Identities Bought and Sold, Identity Received as Grace: A Theological Criticism of and Alternative to Consumerist Understandings of the Self
Fulmer, James Burton
This project analyzes the effects of consumerism on identity and consumerism’s misunderstanding of freedom and identity. The dissertation argues that identity cannot be easily defined because paradoxically it does not abide continuously but is rather given anew continually; it is not the subsistent essence of the individual but rather the self’s complete dependence on an external source for its foundation. The dissertation draws primarily upon three Christian thinkers: René Girard, Søren Kierkegaard, and Saint Augustine.

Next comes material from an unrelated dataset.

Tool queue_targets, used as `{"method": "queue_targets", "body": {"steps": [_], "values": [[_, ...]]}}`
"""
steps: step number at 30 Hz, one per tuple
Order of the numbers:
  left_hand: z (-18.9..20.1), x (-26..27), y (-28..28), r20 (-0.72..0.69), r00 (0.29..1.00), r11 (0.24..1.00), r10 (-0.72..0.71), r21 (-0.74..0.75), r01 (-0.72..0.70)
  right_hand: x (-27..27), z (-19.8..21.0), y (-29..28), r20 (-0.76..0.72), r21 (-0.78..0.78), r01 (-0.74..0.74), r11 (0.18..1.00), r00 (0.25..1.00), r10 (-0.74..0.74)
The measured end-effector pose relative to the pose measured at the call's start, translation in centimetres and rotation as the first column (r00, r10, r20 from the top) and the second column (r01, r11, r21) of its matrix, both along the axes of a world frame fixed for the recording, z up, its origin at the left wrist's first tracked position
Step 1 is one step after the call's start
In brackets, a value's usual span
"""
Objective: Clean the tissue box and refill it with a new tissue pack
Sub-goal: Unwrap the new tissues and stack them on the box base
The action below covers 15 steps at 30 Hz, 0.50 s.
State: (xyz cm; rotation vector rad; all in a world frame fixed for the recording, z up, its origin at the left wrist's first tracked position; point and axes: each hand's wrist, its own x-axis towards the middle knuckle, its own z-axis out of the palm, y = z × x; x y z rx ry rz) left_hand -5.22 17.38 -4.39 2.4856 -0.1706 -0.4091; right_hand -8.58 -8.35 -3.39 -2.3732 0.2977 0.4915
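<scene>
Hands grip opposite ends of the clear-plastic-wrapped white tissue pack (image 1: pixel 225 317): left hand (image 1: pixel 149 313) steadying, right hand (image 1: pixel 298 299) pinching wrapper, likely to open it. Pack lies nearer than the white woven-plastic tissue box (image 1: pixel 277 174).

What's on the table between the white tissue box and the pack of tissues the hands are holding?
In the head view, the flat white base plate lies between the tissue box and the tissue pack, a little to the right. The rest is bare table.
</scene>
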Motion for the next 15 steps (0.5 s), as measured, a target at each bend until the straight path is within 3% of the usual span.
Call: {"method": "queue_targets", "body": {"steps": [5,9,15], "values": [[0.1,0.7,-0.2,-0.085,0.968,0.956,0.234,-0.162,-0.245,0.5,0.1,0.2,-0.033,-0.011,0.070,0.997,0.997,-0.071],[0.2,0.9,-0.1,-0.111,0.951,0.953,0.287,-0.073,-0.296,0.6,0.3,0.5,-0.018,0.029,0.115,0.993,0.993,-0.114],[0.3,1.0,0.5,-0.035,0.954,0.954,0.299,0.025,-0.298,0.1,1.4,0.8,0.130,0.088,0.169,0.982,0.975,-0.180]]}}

Each contributes to an understanding of consumerism through his analysis of the human desire for self-sufficiency. According to Augustine, all sin is rooted in pride and the desire to be like God, that is, responsible for one’s own being. Kierkegaard discusses the human tendency to judge oneself based on endless comparisons with others, as if one might become like God by outdoing other human beings in competition. Girard describes a common belief in the divine auto-sufficiency of one’s models and the hope that one can share in their divinity through imitation. All three thinkers believe that the Christian is one whose desires are transformed by grace, who becomes like God not through self-glorification, but through humbling oneself before God, and who imitates not the desires of those this world glorifies, but rather the desires of Jesus Christ who was ridiculed and murdered. The dissertation proposes the gratuitous bestowal of identity by God as the true understanding of identity’s source. The Church should make clear that identity cannot be earned or purchased; it can only be given. To look for the source of identity in some possession, accomplishment, or trait (as is the norm in consumer society), is to look among particular items of difference for a common, universal organizing principle. An other must bestow it; the agent concerned cannot orchestrate it for such orchestration would simply be one among other actions in need of organization. The self-given identity would always fail to incorporate the very act of identity bestowal.